Please do advice on what might be the best way to implement this?

-Sundar

_
Movies, sports  news! Get your daily entertainment fix, only on live.com
http://www.live.com/?scope=videoform=MICOAL

Re: Best practice advice needed!

2008-09-25 Thread Fuad Efendi
I am guessing your Enterprise system deletes/updates tables in RDBMS,  
and your SOLR indexes that data. Additionally to that, you have  
front-end interacting with SOLR and with RDBMS. At front-end level, in  
case of a search sent to SOLR returning primary keys for data, you may  
check your database using primary keys returned by SOLR before  
committing output to end users.


To remove records from an index... best-by performance is to have  
Master-Slave SOLR instances, remove data from Master SOLR, and  
commit/synchronize with Slave nightly (when traffic is lowest). SOLR  
won't be in-sync with database, but you can always retrieve PKs from  
SOLR, check database for those PKs, and 'filter' output...


--
Thanks,

Fuad Efendi
416-993-2060(cell)
Tokenizer Inc.
==
http://www.linkedin.com/in/liferay


Quoting sundar shankar [EMAIL PROTECTED]:


Hi,
  We have an index of courses (about 4 million docs in prod) and  
 we have a nightly that would pick up newly added courses and update  
 the index accordingly. There is another Enterprise system that   
shares the same table and that could delete data from the table too.

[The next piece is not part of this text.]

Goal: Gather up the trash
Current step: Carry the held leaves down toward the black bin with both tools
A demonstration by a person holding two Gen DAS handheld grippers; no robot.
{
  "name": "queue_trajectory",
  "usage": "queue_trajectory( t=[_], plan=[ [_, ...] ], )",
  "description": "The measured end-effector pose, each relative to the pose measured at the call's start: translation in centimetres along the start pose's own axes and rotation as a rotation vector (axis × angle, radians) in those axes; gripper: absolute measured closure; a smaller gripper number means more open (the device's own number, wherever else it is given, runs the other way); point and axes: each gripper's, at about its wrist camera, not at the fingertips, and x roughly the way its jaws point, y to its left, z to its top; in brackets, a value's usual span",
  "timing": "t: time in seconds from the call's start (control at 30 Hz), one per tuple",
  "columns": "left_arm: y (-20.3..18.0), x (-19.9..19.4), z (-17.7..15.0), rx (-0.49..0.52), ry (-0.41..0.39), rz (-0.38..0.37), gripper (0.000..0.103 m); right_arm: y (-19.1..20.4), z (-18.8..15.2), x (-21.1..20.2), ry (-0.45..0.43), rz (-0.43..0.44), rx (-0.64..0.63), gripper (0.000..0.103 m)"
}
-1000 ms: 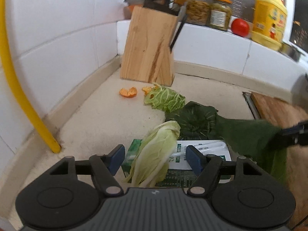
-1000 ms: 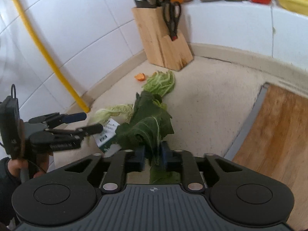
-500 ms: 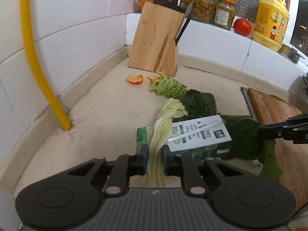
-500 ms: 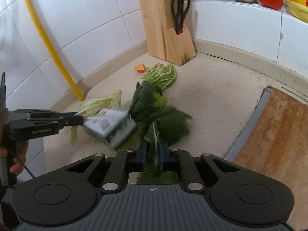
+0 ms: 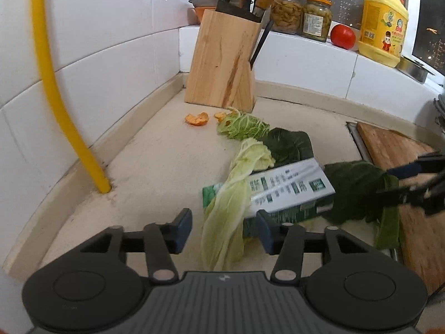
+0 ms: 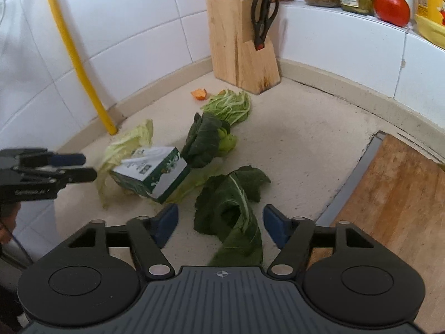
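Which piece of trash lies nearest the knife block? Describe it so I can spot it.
Find the pale wooden knife block in the tiled corner. On the beige counter at its foot lies a small curled orange peel, the only orange scrap beside green leaves.

Left gripper (image 5: 224, 231) jaws have just been opening, now parted either side of a pale cabbage leaf (image 5: 232, 208) with the pads not pressing it; leaf drapes over the near end of a green-and-white carton (image 5: 289, 194) lying tilted on the beige counter (image 5: 155, 167). Dark green leaf (image 5: 356, 192) right of the carton, right gripper (image 5: 417, 183) at the right edge over a wooden cutting board (image 5: 395, 150). Farther back: another dark leaf (image 5: 289, 144), light green leaf (image 5: 244, 125), orange peel (image 5: 197, 118), knife block (image 5: 222, 61), yellow pipe (image 5: 55, 83) at left.
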Motion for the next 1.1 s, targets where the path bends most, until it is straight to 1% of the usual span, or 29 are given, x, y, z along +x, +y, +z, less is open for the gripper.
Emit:
queue_trajectory(
  t=[0.07,0.13,0.2,0.23,0.27,0.3,0.33,0.37,0.43,0.47,0.53,0.57,0.63,0.7,0.83,0.93,1.03,1.1],
  plan=[
    [-0.1,1.0,0.6,0.019,-0.001,0.013,0.050,0.1,0.0,0.8,0.009,-0.022,-0.011,0.020],
    [-0.3,1.8,1.0,0.037,0.004,0.029,0.050,0.0,0.1,1.5,0.017,-0.037,-0.013,0.020],
    [-0.2,2.2,1.2,0.026,0.004,0.036,0.053,-0.1,0.1,2.0,0.013,-0.038,-0.012,0.021],
    [-0.1,2.3,1.3,0.013,0.008,0.018,0.065,-0.1,0.1,2.1,0.006,-0.049,-0.014,0.026],
    [0.1,2.3,1.4,0.000,0.017,-0.004,0.081,-0.1,0.1,2.3,0.009,-0.060,-0.014,0.030],
    [0.1,2.3,1.5,-0.008,0.032,-0.023,0.085,-0.3,0.2,2.5,0.024,-0.061,-0.004,0.048],
    [0.0,2.3,1.5,-0.002,0.041,-0.027,0.088,-0.5,0.2,2.7,0.040,-0.050,0.015,0.071],
    [-0.2,2.2,1.6,0.010,0.048,-0.024,0.090,-0.8,0.2,2.7,0.052,-0.041,0.037,0.078],
    [-0.2,2.1,1.7,0.008,0.062,-0.039,0.094,-0.9,0.1,2.4,0.048,-0.042,0.047,0.083],
    [-0.1,2.0,1.7,-0.012,0.067,-0.060,0.095,-0.9,0.2,2.1,0.041,-0.037,0.052,0.084],
    [0.5,1.5,1.8,-0.071,0.059,-0.110,0.095,-0.9,0.3,1.1,0.022,0.004,0.075,0.088],
    [0.7,1.1,1.9,-0.102,0.049,-0.128,0.095,-0.9,0.4,0.5,0.007,0.020,0.083,0.089],
    [1.4,0.1,2.3,-0.157,0.019,-0.156,0.095,-0.8,0.8,-0.7,-0.032,0.044,0.101,0.090],
    [1.9,-0.9,2.7,-0.189,-0.011,-0.170,0.095,-0.8,1.3,-1.7,-0.067,0.063,0.118,0.091],
    [2.3,-3.1,3.3,-0.216,-0.076,-0.173,0.095,-0.4,2.4,-3.9,-0.129,0.093,0.137,0.091],
    [2.5,-4.7,3.3,-0.222,-0.112,-0.160,0.095,0.3,3.3,-5.1,-0.173,0.100,0.122,0.091],
    [2.8,-5.8,2.9,-0.234,-0.132,-0.154,0.095,1.3,4.0,-5.7,-0.194,0.115,0.103,0.091],
    [2.8,-6.5,2.5,-0.242,-0.145,-0.137,0.095,2.3,4.3,-5.7,-0.201,0.137,0.082,0.091]
  ],
)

I just want to know what would be the best practice to find out   
deleted records and remove it from my index. Unfortunately for us,   
we dont maintain a history of the deleted records and thats a big   
bane.


Please do advice on what might be the best way to implement this?

-Sundar

_
Movies, sports  news! Get your daily entertainment fix, only on live.com
http://www.live.com/?scope=videoform=MICOAL






Re: Best practice advice needed!

2008-09-25 Thread Erick Erickson
How long does it take to build the entire index? Can you just rebuild it
from scratch every night? That would be the simplest.

Best
Erick

On Thu, Sep 25, 2008 at 12:48 PM, sundar shankar
[EMAIL PROTECTED]wrote:

 Hi,
  We have an index of courses (about 4 million docs in prod) and we have
 a nightly that would pick up newly added courses and update the index
 accordingly. There is another Enterprise system that shares the same table
 and that could delete data from the table too.

 I just want to know what would be the best practice to find out deleted
 records and remove it from my index. Unfortunately for us, we dont maintain
 a history of the deleted records and thats a big bane.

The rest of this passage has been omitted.